Григорий Дмитриевич бросил короткий взгляд на дочь и радостно отметил, что Мария слушает его с интересом, даже подалась вперед. Голос профессора окреп:

– В тринадцатом году мосгордума наконец решилась – утвердила проект Руина, начались переговоры с английскими финансистами… Но тут вмешалась война. Несчастливым стал четырнадцатый год для московского метро! А вот для меня – очень счастливым. Ведь в том году родилась наша Мария…

Шептунов поднял ладонь:

– Вот что, товарищ Дубелир. Вы очень здорово рассказываете, слушал бы вас и слушал.

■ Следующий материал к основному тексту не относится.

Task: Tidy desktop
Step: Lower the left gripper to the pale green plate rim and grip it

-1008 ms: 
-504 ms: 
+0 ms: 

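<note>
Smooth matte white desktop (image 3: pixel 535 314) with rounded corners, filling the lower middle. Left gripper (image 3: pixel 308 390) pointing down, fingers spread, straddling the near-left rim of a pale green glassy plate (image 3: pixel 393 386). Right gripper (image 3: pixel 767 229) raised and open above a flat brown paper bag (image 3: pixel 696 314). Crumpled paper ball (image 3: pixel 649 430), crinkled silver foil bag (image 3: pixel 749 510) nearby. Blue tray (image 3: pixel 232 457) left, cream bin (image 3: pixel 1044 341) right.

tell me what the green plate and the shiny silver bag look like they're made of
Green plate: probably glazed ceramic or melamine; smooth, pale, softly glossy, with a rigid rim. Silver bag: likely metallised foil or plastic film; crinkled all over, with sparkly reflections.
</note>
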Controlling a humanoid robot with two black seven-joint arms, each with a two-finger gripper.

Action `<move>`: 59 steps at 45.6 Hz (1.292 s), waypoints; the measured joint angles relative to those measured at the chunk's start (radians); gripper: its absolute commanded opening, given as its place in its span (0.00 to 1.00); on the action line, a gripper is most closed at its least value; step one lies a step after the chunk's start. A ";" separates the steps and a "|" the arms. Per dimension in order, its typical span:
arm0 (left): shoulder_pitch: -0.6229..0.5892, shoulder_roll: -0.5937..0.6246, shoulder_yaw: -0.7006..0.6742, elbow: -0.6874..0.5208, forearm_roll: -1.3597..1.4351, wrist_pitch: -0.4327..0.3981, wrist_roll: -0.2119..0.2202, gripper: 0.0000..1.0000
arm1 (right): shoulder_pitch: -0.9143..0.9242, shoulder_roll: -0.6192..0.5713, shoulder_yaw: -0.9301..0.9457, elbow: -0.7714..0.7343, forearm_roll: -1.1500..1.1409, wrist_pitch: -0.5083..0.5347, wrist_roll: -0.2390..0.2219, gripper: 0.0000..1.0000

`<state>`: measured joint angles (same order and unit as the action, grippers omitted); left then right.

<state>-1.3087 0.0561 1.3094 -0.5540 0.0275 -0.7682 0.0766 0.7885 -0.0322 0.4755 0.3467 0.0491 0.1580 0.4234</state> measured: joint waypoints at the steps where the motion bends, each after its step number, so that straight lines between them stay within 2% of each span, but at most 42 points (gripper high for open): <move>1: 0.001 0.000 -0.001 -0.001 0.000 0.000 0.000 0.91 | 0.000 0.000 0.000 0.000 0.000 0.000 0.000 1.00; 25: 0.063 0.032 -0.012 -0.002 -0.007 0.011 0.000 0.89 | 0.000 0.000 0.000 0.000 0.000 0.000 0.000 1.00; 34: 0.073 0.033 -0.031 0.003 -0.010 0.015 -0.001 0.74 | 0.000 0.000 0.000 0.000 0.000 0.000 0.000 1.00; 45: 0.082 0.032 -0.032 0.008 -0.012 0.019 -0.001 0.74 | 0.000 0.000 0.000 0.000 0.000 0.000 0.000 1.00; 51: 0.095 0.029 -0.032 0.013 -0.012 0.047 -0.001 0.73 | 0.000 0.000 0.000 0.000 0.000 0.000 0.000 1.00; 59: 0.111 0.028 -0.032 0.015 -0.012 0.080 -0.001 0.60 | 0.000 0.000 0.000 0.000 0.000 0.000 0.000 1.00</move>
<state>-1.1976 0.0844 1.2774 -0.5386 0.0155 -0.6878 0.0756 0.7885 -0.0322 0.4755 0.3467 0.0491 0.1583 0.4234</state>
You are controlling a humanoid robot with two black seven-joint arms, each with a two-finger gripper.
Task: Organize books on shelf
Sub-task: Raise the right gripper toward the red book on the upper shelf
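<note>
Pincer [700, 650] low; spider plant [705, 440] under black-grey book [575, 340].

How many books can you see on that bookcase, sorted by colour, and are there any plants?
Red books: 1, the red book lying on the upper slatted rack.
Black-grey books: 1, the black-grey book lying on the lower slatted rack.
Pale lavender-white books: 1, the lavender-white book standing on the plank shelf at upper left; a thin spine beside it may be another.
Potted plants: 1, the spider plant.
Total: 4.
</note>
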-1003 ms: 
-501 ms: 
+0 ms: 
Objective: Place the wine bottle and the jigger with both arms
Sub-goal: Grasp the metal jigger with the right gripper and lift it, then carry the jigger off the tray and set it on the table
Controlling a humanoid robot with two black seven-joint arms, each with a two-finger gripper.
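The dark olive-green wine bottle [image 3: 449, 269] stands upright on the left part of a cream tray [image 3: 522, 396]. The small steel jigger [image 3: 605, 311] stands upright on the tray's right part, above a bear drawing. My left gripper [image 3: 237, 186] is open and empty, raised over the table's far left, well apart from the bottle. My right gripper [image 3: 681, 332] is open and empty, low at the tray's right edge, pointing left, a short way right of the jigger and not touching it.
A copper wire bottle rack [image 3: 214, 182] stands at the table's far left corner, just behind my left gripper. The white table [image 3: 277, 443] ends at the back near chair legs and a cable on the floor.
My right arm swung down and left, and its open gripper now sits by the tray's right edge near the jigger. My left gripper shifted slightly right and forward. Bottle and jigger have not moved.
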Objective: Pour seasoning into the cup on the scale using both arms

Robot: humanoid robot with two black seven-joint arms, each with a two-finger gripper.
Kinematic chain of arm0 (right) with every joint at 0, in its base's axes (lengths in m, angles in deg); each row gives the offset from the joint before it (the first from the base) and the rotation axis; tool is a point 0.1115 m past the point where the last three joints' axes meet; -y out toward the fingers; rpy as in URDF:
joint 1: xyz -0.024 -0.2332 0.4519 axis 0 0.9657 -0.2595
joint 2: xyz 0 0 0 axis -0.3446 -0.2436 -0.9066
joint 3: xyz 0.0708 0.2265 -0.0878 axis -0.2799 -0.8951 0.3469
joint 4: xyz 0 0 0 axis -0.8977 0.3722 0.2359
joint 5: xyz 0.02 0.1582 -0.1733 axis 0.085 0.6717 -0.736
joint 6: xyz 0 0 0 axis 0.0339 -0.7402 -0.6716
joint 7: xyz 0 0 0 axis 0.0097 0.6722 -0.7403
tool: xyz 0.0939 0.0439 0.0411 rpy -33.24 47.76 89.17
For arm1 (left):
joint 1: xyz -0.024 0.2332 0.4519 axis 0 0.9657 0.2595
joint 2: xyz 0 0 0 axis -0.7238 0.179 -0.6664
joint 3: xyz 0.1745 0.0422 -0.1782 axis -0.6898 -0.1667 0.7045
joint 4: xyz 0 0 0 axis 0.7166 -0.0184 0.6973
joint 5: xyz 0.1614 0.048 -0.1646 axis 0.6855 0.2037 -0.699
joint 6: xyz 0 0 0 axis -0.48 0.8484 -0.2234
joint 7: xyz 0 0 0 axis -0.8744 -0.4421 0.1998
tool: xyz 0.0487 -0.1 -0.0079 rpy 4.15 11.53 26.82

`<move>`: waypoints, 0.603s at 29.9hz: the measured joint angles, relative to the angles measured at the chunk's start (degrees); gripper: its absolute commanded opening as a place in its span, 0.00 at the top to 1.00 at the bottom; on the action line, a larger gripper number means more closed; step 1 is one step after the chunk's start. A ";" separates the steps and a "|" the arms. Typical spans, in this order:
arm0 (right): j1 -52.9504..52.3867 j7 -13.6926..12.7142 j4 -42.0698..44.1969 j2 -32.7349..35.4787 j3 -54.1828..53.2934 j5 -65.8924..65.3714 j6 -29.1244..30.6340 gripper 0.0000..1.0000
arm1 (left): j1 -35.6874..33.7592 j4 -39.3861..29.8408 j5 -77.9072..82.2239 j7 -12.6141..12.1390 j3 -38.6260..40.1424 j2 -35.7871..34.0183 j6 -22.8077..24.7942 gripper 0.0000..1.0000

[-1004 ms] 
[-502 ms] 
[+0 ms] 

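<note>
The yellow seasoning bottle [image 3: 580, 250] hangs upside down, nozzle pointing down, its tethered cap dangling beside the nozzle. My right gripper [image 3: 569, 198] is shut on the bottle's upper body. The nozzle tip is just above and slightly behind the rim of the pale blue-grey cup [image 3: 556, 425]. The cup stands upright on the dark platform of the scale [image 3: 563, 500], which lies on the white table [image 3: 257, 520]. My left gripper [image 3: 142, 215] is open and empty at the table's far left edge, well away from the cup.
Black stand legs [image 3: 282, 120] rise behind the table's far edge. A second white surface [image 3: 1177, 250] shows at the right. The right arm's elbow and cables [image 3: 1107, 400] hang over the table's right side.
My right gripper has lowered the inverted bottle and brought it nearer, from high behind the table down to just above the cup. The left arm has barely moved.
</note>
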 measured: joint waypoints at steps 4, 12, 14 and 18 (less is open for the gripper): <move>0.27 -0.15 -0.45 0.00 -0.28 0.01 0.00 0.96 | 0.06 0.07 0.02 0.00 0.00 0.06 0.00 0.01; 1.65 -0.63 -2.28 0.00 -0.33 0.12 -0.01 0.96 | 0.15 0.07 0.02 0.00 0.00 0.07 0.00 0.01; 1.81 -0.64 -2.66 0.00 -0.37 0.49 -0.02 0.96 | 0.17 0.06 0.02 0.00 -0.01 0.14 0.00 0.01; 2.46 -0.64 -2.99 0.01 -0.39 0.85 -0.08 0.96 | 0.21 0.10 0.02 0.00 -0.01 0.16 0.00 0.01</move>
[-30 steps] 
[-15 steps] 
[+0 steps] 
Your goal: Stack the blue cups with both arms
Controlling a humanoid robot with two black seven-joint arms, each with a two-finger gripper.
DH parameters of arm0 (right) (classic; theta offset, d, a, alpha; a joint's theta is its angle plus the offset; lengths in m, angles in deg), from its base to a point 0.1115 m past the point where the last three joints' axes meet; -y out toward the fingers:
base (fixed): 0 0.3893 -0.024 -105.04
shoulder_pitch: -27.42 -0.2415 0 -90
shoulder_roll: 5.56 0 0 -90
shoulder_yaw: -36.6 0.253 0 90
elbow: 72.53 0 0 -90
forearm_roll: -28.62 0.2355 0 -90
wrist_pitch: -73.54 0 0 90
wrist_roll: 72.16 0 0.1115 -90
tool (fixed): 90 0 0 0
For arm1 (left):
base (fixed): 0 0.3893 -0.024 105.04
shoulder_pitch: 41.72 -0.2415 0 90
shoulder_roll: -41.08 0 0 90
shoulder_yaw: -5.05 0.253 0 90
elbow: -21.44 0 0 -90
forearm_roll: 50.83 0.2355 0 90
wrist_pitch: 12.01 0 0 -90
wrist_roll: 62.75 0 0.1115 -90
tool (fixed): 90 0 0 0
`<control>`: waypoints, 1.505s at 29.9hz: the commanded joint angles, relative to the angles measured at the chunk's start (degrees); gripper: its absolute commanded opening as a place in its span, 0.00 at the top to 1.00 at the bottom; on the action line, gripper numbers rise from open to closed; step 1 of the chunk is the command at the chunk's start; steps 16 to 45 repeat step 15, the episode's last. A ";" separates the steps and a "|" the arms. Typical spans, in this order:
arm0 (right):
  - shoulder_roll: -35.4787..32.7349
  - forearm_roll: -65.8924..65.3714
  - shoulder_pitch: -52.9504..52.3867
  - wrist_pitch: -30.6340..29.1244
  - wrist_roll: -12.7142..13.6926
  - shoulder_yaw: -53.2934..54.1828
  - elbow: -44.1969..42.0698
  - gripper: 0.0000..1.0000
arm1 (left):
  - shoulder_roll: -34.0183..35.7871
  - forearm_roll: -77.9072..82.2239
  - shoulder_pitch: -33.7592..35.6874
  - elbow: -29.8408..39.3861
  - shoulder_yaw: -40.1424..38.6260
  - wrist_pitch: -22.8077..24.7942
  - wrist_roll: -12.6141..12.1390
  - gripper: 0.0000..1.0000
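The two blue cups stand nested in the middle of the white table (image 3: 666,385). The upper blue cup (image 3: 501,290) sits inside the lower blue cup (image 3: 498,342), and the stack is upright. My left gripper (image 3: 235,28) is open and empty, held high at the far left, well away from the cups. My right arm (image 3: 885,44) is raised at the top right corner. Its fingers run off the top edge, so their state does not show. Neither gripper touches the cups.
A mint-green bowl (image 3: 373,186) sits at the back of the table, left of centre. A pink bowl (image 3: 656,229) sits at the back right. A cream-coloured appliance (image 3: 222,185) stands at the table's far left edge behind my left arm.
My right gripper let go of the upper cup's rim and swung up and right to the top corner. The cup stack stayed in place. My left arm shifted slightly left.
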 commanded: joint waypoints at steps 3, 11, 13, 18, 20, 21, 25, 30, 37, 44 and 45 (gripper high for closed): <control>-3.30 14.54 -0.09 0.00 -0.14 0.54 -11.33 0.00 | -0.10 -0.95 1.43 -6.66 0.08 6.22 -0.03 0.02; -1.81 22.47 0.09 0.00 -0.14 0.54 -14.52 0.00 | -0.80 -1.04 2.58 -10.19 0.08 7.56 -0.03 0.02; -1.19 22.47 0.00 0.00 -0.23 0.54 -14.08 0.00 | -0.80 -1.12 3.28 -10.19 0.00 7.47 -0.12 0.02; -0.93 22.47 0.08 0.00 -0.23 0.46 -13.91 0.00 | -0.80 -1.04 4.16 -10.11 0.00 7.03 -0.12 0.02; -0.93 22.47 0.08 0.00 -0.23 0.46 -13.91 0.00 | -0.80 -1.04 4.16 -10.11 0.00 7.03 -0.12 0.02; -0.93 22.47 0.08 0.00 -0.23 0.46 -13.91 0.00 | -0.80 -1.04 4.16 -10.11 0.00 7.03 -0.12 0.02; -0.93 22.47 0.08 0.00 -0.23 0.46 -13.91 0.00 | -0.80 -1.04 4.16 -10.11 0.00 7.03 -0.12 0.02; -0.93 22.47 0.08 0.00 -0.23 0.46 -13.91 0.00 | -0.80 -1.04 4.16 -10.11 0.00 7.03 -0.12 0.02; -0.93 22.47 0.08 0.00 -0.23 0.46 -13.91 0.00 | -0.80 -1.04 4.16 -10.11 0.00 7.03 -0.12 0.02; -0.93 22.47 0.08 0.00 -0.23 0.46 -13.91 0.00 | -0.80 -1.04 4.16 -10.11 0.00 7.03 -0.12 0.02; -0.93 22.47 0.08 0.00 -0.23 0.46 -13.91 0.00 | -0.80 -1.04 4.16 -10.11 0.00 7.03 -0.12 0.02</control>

Вы где в Москве остановились?

– Да я, собственно, тут родился, – профессор пожал плечами. – У меня комнатка осталась в Харитоньевском переулке. А вообще живу на два города – то в Москве, то Петербурге, то есть Ленинграде…

– Давайте к нам в общежитие, – решил Шептунов. – Обсудим всё как следует, по-инженерному! Маша нам картошечки отварит, с килькой жареной, а, Машунь?

– Но… – запротестовала Мария.

– Неужто я не могу пригласить к себе приятеля? – спросил Борис, подмигивая профессору.

– Можешь, но…

– Так как насчет картошки?

– Ладно, сделаю, – буркнула Мария, не глядя на отца.

А потом разревелась, как маленькая.

Григорий Дмитриевич кинулся ее утешать, обнял наконец-то, сам едва не расплакался и тут ощутил, что дочь вкладывает ему в ладонь что-то гладкое.

– Это же твой талисман! – ахнул профессор, поднося к мокрым глазам осколок мрамора в форме лепестка розы.

– Пусть будет у вас с мамой, – Мария утёрла слёзы и впервые улыбнулась – открыто, беззаботно, совсем как раньше. – Ну что, мальчики, поедем в общежитие на метро?